What is needed> Write out, word for word, the part of the listing below that opens with the line containing "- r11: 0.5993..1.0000" and closes with the line containing "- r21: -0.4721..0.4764", keeping both of those lines and adding no others.

Given material>

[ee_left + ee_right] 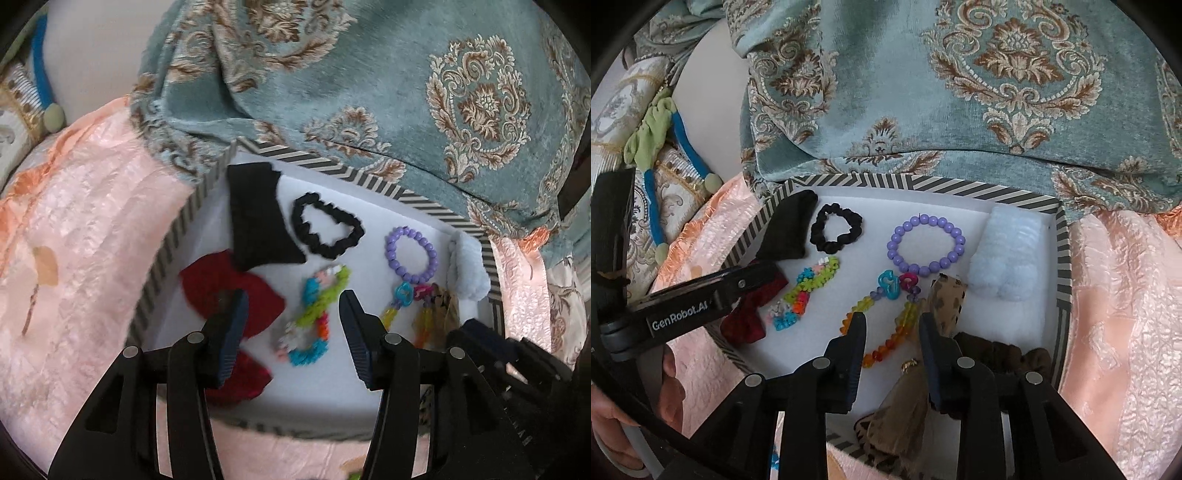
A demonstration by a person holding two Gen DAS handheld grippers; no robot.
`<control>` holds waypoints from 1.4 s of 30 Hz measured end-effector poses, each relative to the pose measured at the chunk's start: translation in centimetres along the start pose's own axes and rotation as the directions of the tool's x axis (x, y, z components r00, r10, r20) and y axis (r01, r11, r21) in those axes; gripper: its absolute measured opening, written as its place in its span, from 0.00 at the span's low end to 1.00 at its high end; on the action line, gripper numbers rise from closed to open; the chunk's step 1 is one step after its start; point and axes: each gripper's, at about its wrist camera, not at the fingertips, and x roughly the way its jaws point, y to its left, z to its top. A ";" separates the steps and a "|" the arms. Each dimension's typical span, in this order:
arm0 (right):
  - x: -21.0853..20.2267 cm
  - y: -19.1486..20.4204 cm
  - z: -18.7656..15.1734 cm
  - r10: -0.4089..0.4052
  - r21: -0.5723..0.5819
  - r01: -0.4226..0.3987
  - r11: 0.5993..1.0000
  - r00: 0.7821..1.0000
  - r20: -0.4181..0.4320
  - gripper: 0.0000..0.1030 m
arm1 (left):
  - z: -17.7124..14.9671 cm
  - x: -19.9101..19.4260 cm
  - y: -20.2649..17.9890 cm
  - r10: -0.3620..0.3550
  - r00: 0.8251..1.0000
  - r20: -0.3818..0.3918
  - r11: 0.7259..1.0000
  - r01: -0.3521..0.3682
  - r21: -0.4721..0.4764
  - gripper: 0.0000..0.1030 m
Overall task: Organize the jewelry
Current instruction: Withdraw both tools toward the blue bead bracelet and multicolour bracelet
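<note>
Peach bedspread (74, 229) under your striped tray (1062, 258). Left gripper (293, 325) released over the multicolour loop band (314, 314); right gripper (892, 332) released over the amber bead strand (886, 345), purple bead bracelet (925, 243) beyond.

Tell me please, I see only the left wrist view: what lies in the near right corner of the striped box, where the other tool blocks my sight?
Observer: A brown scrunchie lies there, against the wall of the striped box.
Operator: Does the right tool hold anything?
Observer: No. The right tool is open above the orange bead chain, and its pads do not press on it.
Operator: What is the blurred brown thing near the purple bracelet?
Observer: It is a leopard-print bow, lying just on the near side of the purple bracelet.
</note>
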 end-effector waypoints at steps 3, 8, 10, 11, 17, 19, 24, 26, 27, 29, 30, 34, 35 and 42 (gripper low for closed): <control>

Exercise answer>
  - r11: 0.5993..1.0000
  - r00: 0.7821..1.0000
  - r20: -0.4181..0.4320
  - gripper: 0.0000..0.1030 m
arm1 (left):
  - z: -17.7124..14.9671 cm
  - x: -19.9101..19.4260 cm
  - y: -20.2649..17.9890 cm
  - r10: -0.3620..0.3550
  - r00: 0.8251..1.0000
  - r20: -0.3818..0.3918
  - r11: 0.7259..1.0000
  - r01: -0.3521..0.3682
  - r21: -0.4721..0.4764

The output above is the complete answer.